▶ **Activity**
Reproduce the listing in full, exactly as written, but without images.

▶ **Given information**
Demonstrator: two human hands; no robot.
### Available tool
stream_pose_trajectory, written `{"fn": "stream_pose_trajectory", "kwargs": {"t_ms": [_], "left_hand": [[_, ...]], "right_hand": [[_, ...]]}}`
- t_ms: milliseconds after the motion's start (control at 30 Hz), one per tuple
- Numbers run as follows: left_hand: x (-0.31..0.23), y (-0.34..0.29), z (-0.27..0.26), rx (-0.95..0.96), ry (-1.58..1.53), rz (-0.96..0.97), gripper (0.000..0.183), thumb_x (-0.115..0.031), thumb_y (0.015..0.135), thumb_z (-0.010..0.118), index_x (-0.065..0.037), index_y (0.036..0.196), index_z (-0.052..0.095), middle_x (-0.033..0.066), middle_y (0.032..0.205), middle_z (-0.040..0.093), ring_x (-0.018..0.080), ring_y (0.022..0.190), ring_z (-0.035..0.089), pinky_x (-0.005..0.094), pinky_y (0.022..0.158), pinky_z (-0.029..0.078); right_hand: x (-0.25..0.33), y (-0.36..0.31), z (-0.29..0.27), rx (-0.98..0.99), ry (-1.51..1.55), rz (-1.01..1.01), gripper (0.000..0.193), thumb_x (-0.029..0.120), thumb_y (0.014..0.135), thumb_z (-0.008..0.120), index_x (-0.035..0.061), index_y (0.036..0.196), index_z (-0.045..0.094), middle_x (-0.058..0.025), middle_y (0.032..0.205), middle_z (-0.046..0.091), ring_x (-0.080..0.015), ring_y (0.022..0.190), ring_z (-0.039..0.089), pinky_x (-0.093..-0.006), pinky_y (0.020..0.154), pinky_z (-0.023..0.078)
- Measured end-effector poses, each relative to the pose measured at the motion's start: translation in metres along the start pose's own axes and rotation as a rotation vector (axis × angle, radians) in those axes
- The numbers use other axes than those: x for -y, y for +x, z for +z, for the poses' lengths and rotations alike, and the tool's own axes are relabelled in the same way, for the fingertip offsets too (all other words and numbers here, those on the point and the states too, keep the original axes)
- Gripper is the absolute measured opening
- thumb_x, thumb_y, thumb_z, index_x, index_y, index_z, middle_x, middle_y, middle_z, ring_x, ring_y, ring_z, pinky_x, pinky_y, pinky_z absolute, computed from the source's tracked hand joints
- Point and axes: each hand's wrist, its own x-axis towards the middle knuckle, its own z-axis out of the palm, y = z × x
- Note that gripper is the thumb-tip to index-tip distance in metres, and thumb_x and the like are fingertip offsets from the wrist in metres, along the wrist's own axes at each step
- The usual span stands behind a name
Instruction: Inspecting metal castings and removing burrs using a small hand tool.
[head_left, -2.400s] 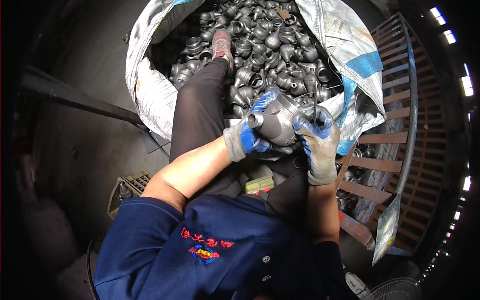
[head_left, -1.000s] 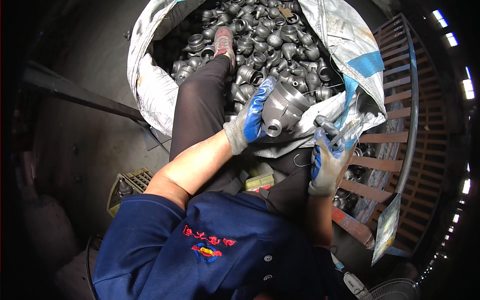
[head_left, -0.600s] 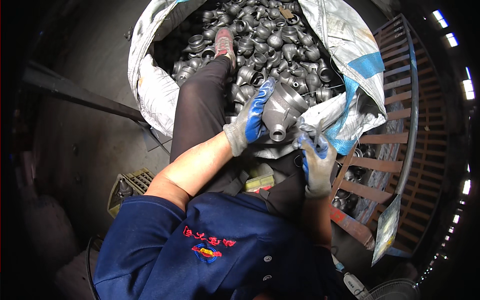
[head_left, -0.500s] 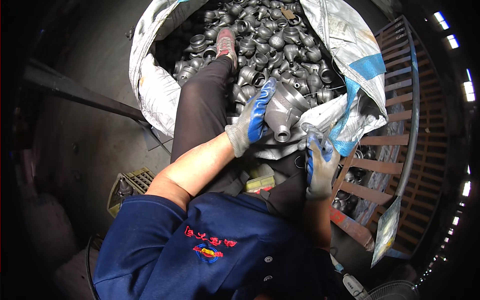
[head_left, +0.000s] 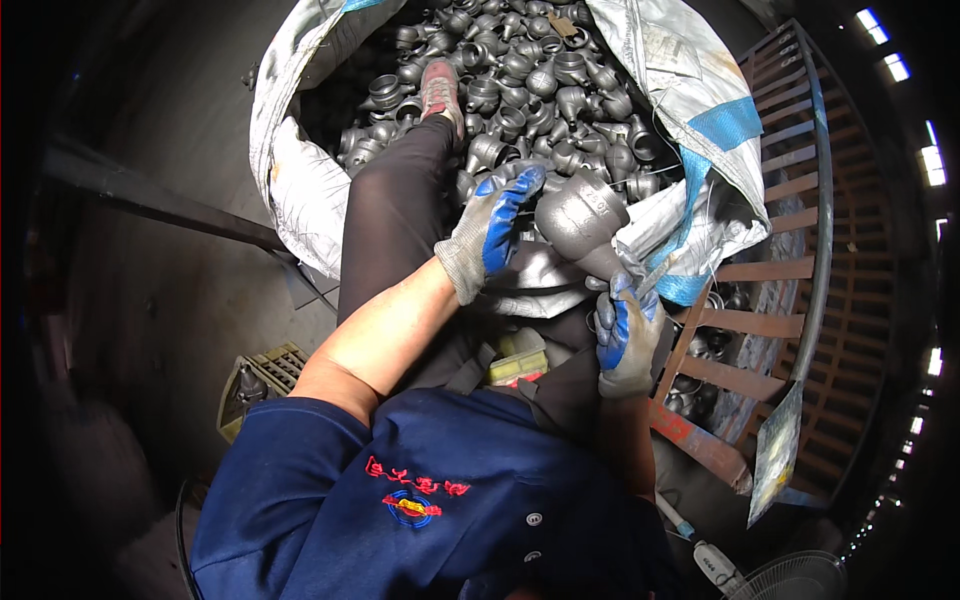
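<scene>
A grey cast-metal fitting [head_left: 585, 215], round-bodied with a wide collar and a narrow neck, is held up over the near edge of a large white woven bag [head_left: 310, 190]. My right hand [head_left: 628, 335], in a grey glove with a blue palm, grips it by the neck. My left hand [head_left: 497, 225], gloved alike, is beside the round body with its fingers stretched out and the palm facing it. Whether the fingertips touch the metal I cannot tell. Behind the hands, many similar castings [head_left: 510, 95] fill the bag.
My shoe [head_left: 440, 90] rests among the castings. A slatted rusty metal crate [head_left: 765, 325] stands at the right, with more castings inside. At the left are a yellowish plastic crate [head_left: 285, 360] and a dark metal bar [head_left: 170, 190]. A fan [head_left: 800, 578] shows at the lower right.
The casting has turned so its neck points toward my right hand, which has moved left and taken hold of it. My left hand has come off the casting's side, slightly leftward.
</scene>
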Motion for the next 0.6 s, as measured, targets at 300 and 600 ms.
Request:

▶ **Result of the task**
Demonstrator: two human hands; no robot.
### Available tool
stream_pose_trajectory, written `{"fn": "stream_pose_trajectory", "kwargs": {"t_ms": [_], "left_hand": [[_, ...]], "right_hand": [[_, ...]]}}`
- t_ms: milliseconds after the motion's start (control at 30 Hz), one per tuple
- Numbers run as follows: left_hand: x (-0.31..0.23), y (-0.34..0.29), z (-0.27..0.26), rx (-0.95..0.96), ry (-1.58..1.53), rz (-0.96..0.97), gripper (0.000..0.183), thumb_x (-0.115..0.031), thumb_y (0.015..0.135), thumb_z (-0.010..0.118), index_x (-0.065..0.037), index_y (0.036..0.196), index_z (-0.052..0.095), middle_x (-0.033..0.066), middle_y (0.032..0.205), middle_z (-0.040..0.093), ring_x (-0.018..0.080), ring_y (0.022..0.190), ring_z (-0.035..0.089), pinky_x (-0.005..0.094), pinky_y (0.022..0.158), pinky_z (-0.029..0.078); right_hand: x (-0.25..0.33), y (-0.36..0.31), z (-0.29..0.27), rx (-0.98..0.99), ry (-1.51..1.55), rz (-1.01..1.01), gripper (0.000..0.193), thumb_x (-0.029..0.120), thumb_y (0.014..0.135), thumb_z (-0.008..0.120), index_x (-0.035..0.061), index_y (0.036..0.196), index_z (-0.045..0.094), middle_x (-0.058..0.025), middle_y (0.032..0.205), middle_z (-0.046..0.091), ring_x (-0.080..0.015), ring_y (0.022..0.190), ring_z (-0.039..0.089), pinky_x (-0.093..-0.006), pinky_y (0.020..0.154), pinky_z (-0.023..0.078)
- Measured end-effector poses, each relative to the pose measured at the motion's start: translation in metres along the start pose's own axes and rotation as a rotation vector (axis × angle, radians) in those axes
- The numbers use other axes than those: x for -y, y for +x, z for +z, for the poses' lengths and rotations alike, and the tool's own axes are relabelled in the same way, for the fingertip offsets too (all other words and numbers here, those on the point and the states too, keep the original axes)
- Gripper is the absolute measured opening
- thumb_x, thumb_y, thumb_z, index_x, index_y, index_z, middle_x, middle_y, middle_z, ring_x, ring_y, ring_z, pinky_x, pinky_y, pinky_z absolute, computed from the source's tracked hand joints
- Point and axes: each hand's wrist, its own x-axis towards the middle knuckle, its own z-axis out of the palm, y = z × x
- Note that gripper is the thumb-tip to index-tip distance in metres, and thumb_x and the like are fingertip offsets from the wrist in metres, along the wrist's own axes at each step
- The usual span stands behind a name
Instruction: Inspecting metal castings and removing burrs using a small hand tool.
[head_left, -2.400s] 
[head_left, -1.000s] 
[head_left, -0.600s] 
[head_left, -0.500s] 
[head_left, +0.000s] 
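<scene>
A grey cast-metal fitting [head_left: 585, 215], round-bodied with a wide collar and a narrow neck, is held up over the near edge of a large white woven bag [head_left: 310, 190]. My right hand [head_left: 628, 335], in a grey glove with a blue palm, grips it by the neck. My left hand [head_left: 497, 225], gloved alike, is beside the round body with its fingers stretched out and the palm facing it. Whether the fingertips touch the metal I cannot tell. Behind the hands, many similar castings [head_left: 510, 95] fill the bag.
My shoe [head_left: 440, 90] rests among the castings. A slatted rusty metal crate [head_left: 765, 325] stands at the right, with more castings inside. At the left are a yellowish plastic crate [head_left: 285, 360] and a dark metal bar [head_left: 170, 190]. A fan [head_left: 800, 578] shows at the lower right.
The casting has turned so its neck points toward my right hand, which has moved left and taken hold of it. My left hand has come off the casting's side, slightly leftward.
</scene>
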Motion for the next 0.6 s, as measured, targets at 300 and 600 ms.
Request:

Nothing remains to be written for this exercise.